I heard good things, but if i was going to go with another game in this niche i heard better things about Walking Dead.
Mind you i don't watch the show or anything, but some of the gameplay and interesting elements i saw had my interest piqued.


----------



## Blue Wizard (Oct 4, 2013)

It's an epic game, I've already beaten it like 4 times already. Game of the year for me and there have been a lot of good games this year.


----------



## thetester (Oct 4, 2013)

I have been drooling for that game and Metro: Last Light for a while now but haven't had it in my gaming budget.
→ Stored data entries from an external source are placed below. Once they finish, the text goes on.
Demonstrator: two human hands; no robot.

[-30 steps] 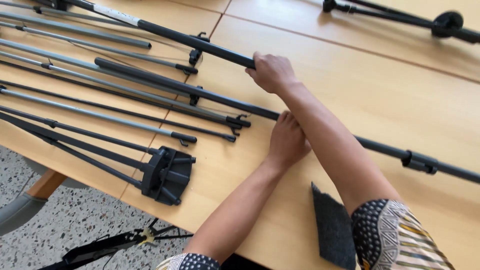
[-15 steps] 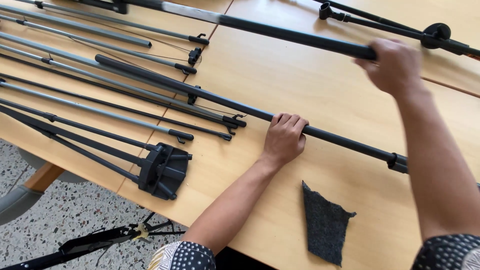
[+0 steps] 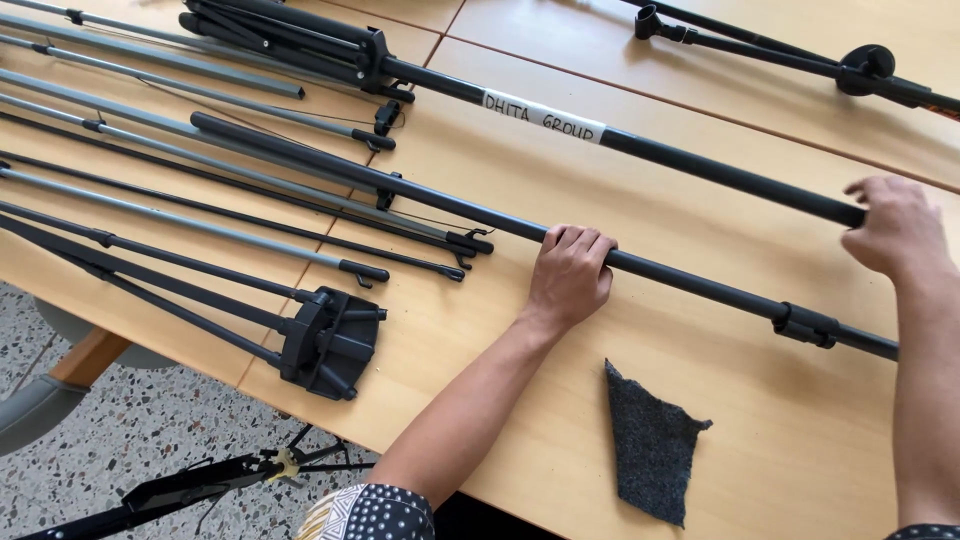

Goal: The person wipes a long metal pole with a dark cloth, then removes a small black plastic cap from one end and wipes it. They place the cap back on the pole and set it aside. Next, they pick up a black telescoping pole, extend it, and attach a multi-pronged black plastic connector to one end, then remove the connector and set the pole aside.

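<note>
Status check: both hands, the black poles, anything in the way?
Left hand gripping near black pole. Right hand at far labelled pole's end, grip unclear. Grey cloth nearby, not obstructing.

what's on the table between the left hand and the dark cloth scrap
Nothing: in the head view only bare wooden table separates the left hand, which grips the black pole, from the dark cloth scrap.

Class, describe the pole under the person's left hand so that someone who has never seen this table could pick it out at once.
Start at the wooden table and find the dark grey cloth scrap near its front edge. Just above it a long black pole runs slantwise, with the left hand curled over it. Unlike the pole behind it, it carries no white label and has a clamp collar toward its right end.
</note>
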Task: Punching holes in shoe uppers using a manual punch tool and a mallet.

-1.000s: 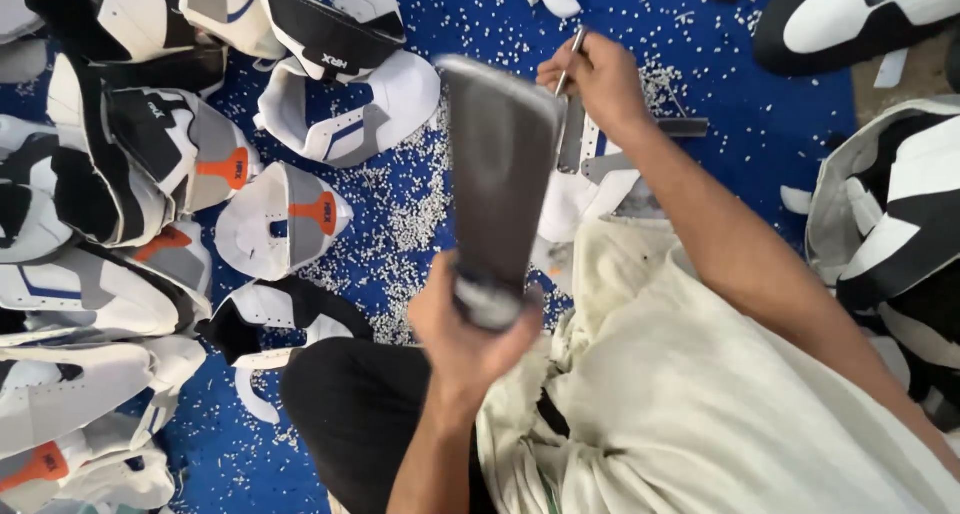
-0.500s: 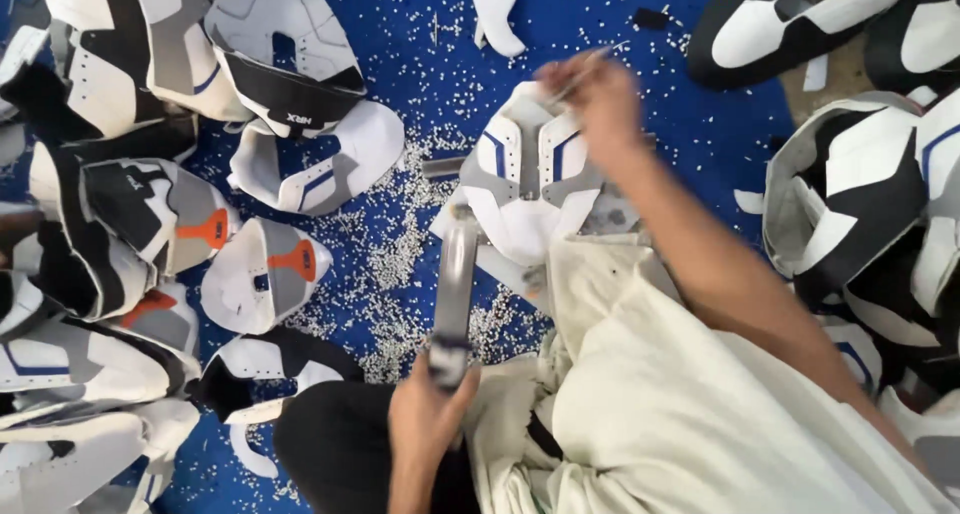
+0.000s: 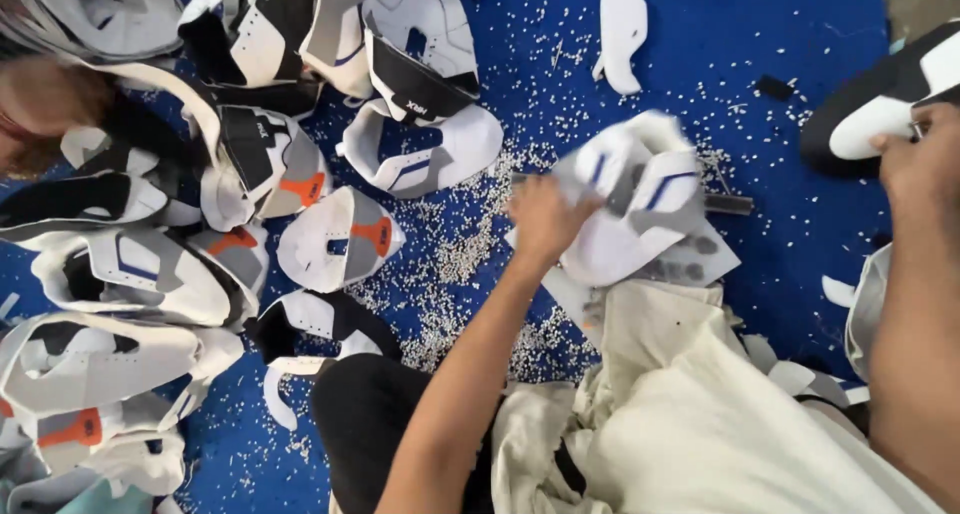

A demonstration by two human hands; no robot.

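As the left hand (image 3: 545, 219) gripped a light, floppy shoe upper (image 3: 640, 199) by its edge, the right hand (image 3: 915, 164) reached away, grasp unclear.

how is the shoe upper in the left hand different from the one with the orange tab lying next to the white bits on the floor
The held shoe upper is gripped by the left hand and lifted; the orange-tab upper lies loose on the blue floor, untouched. The held one has blue trim, the other an orange tab on a grey panel. The held one is blurred, the other sharp. Both are mostly white, unfinished shoe pieces.
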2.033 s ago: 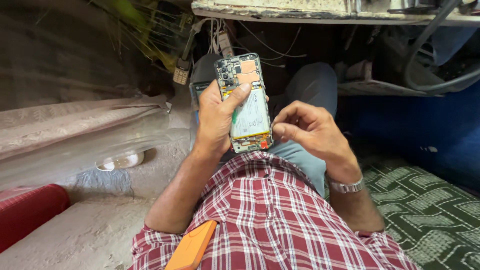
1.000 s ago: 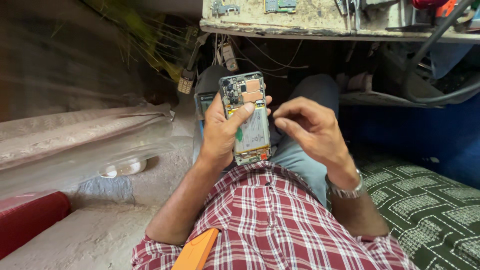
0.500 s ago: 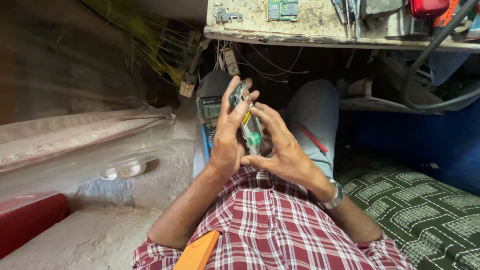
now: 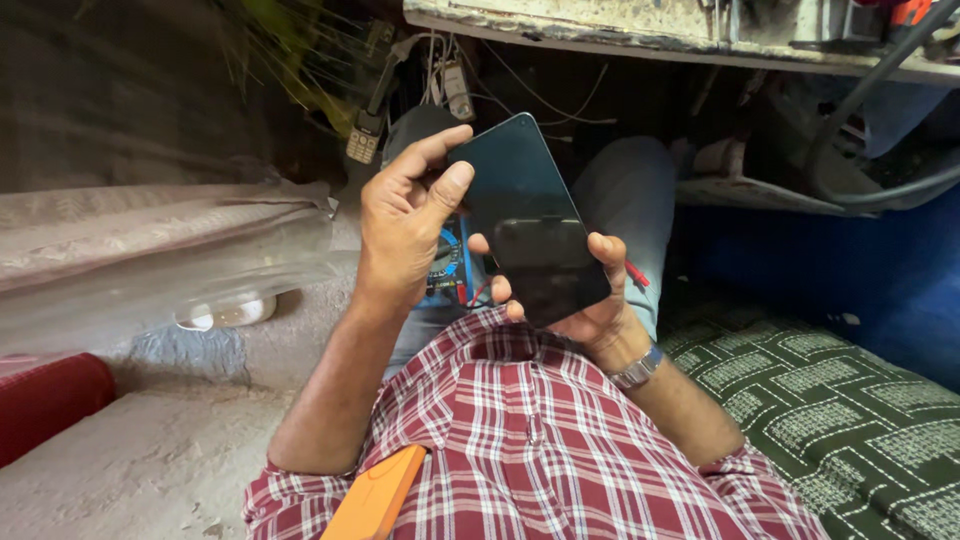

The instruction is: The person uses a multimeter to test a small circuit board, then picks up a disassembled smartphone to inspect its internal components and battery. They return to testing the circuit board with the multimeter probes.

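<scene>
I hold one phone [image 4: 535,235] near the middle of the frame, its dark glass face toward me and tilted, one corner pointing up toward the bench edge. My left hand [image 4: 405,225] grips its left edge, thumb pressed on the glass and fingers curled behind. My right hand [image 4: 590,300] cradles the lower end from beneath, fingertips wrapped over the right and bottom edges, so both hands are closed on the phone and neither is free. It sits above my lap, well clear of the floor.

As far as I can judge, the phone is in hand with its screen side showing; the glass is unlit, and I see no tool in either hand, so whatever work remains on it is not yet under way. Its back is hidden from me.

Just behind the phone, between my hands, lies one blue meter [image 4: 447,262] with red leads [image 4: 634,272], though most of it is covered and I may be misreading it. One small keypad handset [image 4: 362,143] hangs by its cable at upper centre-left. One wristwatch [image 4: 637,371] is on my right wrist. One orange object [image 4: 378,497] rests on my checked shirt [image 4: 540,430] at the bottom. One green patterned mat [image 4: 850,410] fills the lower right, one red cushion [image 4: 45,405] the lower left, and one workbench [image 4: 600,30] runs along the top.
</scene>
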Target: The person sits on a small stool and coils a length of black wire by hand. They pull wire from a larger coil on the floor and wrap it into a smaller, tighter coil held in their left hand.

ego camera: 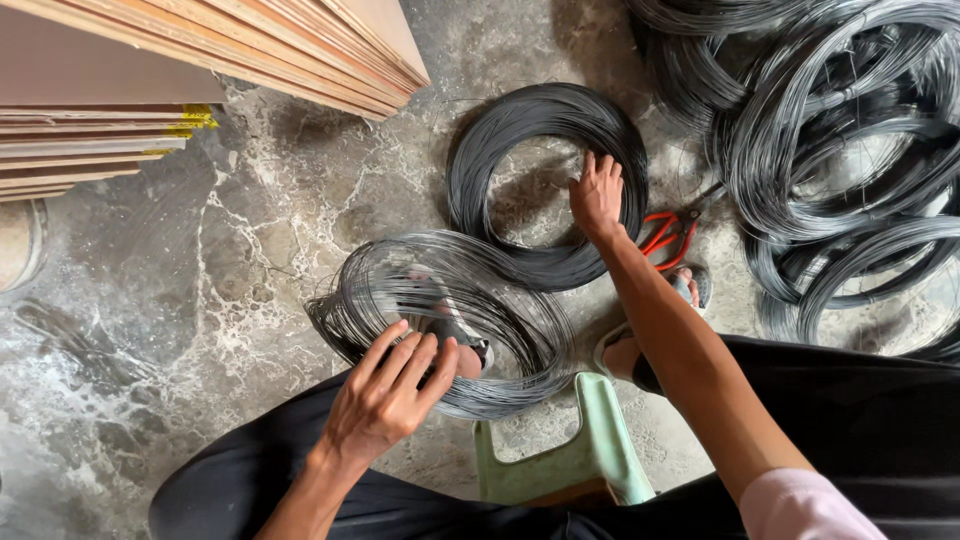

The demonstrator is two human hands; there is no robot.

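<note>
My left hand (390, 395) lies flat on a loose grey wire coil (440, 290) that rests over my foot on the floor. Its fingers press the strands near the coil's lower inner edge. My right hand (597, 195) reaches forward, fingers spread, and touches the inner right edge of a tight black wire coil (500, 140) lying flat on the marbled floor. Red-handled cutters (670, 240) lie just right of that hand.
A pile of large dark wire coils (850, 150) fills the upper right. Stacked plywood boards (150, 80) sit at the upper left. A pale green plastic stool (570, 450) stands between my legs.
</note>
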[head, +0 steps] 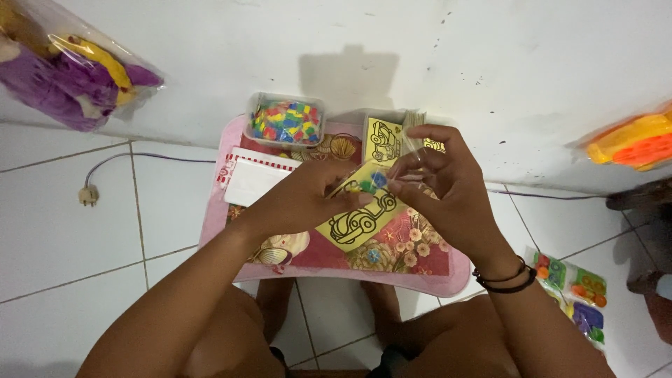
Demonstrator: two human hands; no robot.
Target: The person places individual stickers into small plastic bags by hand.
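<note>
Hands [301,199] [448,185] two, yellow card [353,224] one

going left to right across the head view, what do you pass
purple plush bag → wall plug → white card → left hand → yellow car card → right hand → toy blister pack → orange toy

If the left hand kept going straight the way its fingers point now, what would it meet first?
Probably the right hand: the left hand points toward it, fingertips almost meeting over the yellow car card both hold. Beyond lies the stack of yellow cards, though depth is hard to judge from above.
</note>
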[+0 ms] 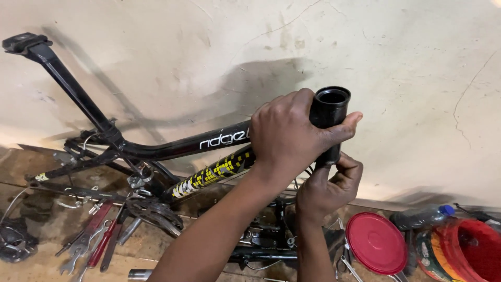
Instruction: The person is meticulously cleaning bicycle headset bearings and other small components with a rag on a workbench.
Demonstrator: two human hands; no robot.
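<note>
Right, I'm watching the head cam: bare bike frame (172, 149) leaning against a cream wall (407, 62), no wheels, fork or bars on it. My left hand (289, 138) is closed round the head tube (329, 122), thumb hooked over the far side. Right hand (326, 190) sits just below, fingers curled at the tube's bottom end; can't tell if they pinch anything, too hidden. Progress, as I judge it: frame looks stripped, tube top is open and empty, crank (154, 214) is on the frame. So head-tube work is in hand, far from finished. Tube stands near upright, open mouth facing up, tilted a bit twd the wall. Frame's long axis runs left-right, seat post (62, 78) rising to upper left. Wrenches & red-handled pliers (96, 237) lie on the floor at left; red lid (377, 243) and red bucket (469, 250) at right.
</note>
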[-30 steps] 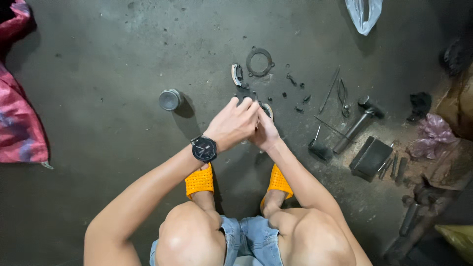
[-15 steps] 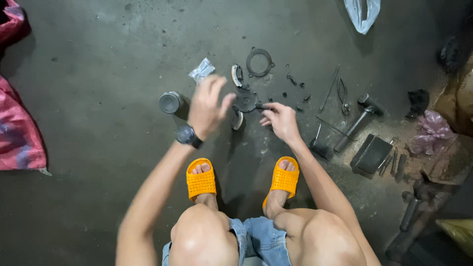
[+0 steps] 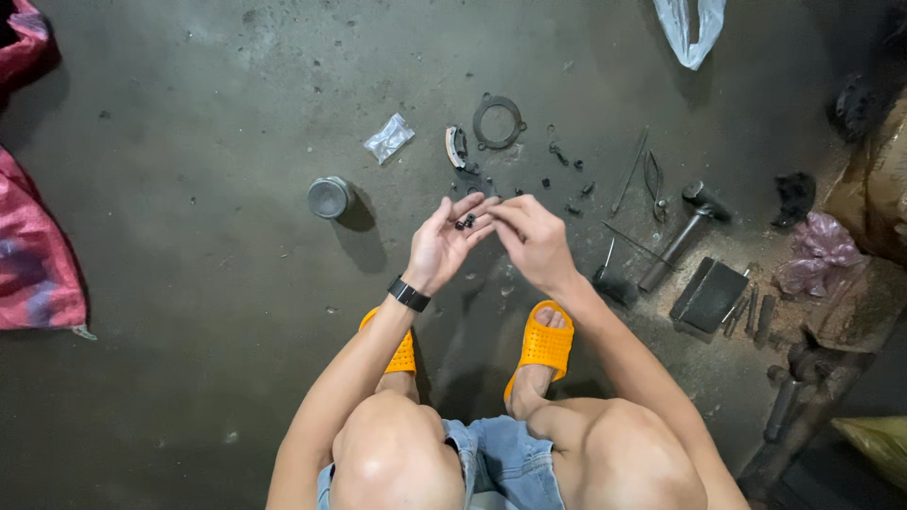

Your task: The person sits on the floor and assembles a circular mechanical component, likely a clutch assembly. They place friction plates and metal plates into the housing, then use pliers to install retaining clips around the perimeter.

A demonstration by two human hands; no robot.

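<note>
Squatting: a person in orange sandals (image 3: pixel 543 345) and denim shorts crouches over a workshop floor (image 3: pixel 189 142), seen from above.
Floor: dark, stained concrete, dusty, with small scraps scattered about.
Far centre: a flat ring gasket (image 3: pixel 498 122) lies beside a curved metal shoe (image 3: pixel 456 147); loose dark bits dot the floor just right of them.
Far left of the hands: a small round tin (image 3: pixel 329 197) stands upright, with a crumpled clear plastic packet (image 3: pixel 389 138) beyond it.
Right side: a hammer (image 3: pixel 678 236) lies at a slant near a dark flat block (image 3: pixel 710 295); pliers (image 3: pixel 652 175) and thin rods sit just beyond.
Edges: pink cloth (image 3: pixel 33 255) at the left, a clear plastic bag (image 3: pixel 693 26) at the far edge, cluttered bags and metal parts at the right.
Left hand (image 3: pixel 442 246): raised above the floor, palm turned up, fingers loosely spread, a black watch (image 3: pixel 408 294) on the wrist.
Small dark parts (image 3: pixel 465 222): resting on the left fingers, near the fingertips, in front of the knees and above the floor.
Right hand (image 3: pixel 534 241): held just beside the left, back turned up, fingertips reaching to the dark parts.
Grip: left fingers apart, cradling the parts without clamping; whether the right fingertips pinch a part cannot be told.
</note>
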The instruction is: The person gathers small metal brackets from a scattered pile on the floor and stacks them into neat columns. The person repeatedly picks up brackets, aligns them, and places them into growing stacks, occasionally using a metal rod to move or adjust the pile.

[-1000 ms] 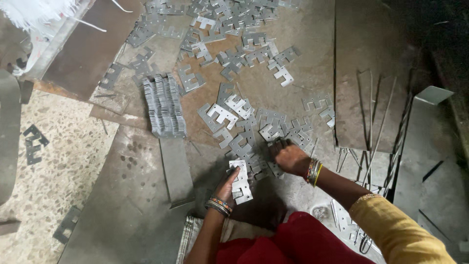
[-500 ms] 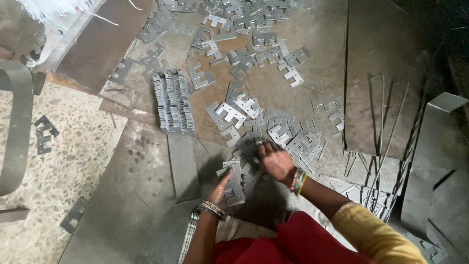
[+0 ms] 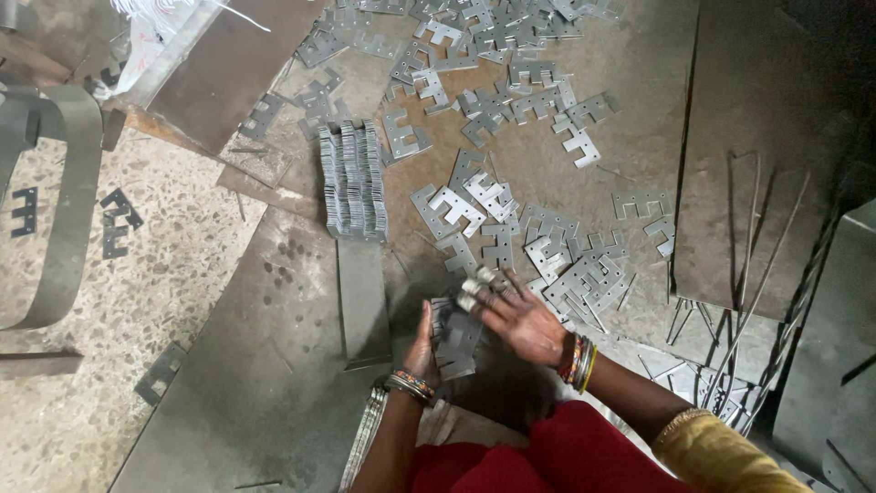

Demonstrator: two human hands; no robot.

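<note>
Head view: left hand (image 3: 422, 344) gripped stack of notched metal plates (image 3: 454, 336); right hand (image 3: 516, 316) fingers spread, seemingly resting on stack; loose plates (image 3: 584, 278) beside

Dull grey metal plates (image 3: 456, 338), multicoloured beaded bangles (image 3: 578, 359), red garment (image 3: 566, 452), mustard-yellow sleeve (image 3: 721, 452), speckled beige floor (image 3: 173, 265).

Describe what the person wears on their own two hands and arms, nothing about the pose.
The left hand is bare, with a stack of multicoloured bangles at the wrist and no sleeve showing on the forearm. The right hand has pale tape or caps on its fingertips, multicoloured bangles at its wrist, and higher up a yellow sleeve with a patterned cuff.
</note>
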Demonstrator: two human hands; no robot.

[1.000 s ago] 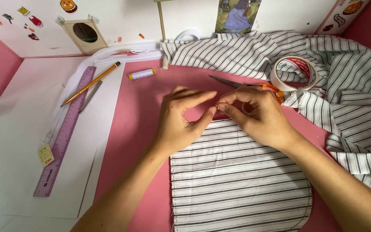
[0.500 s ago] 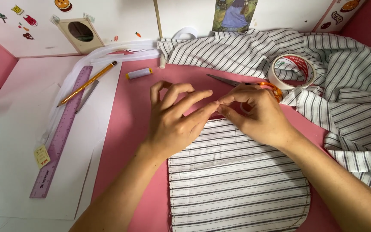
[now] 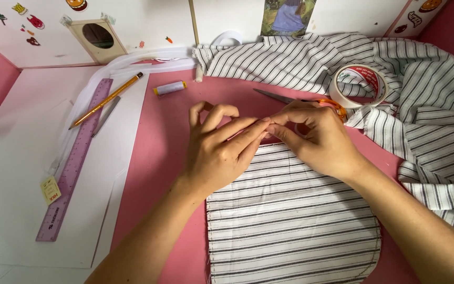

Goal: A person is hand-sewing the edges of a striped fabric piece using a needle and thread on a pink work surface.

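The left hand (image 3: pixel 219 152) and right hand (image 3: pixel 316 137) meet fingertip to fingertip, pinched together on the top edge of the striped patch (image 3: pixel 290 221), which lies at the table's (image 3: pixel 158 158) near edge. A steady pinch with the cloth flat seems best; the scissors (image 3: pixel 290 99) lie just behind the right hand.

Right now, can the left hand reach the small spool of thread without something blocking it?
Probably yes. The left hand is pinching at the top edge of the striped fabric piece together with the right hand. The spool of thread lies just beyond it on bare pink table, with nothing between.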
I was recently thinking of a new game to get, maybe it will be The Last of Us.


----------



## Balzac89 (Oct 5, 2013)

I beat the campaign on every difficulty and played the online for many hours


----------



## Blue Wizard (Oct 5, 2013)

thetester said:


> I have been drooling for that game and Metro: Last Light for a while now but haven't had it in my gaming budget. I was recently thinking of a new game to get, maybe it will be The Last of Us.


Yeah Last light is awesome, it's been out a while so maybe the price will drop sometime soon. Waaay better than 2033 IMHO.


----------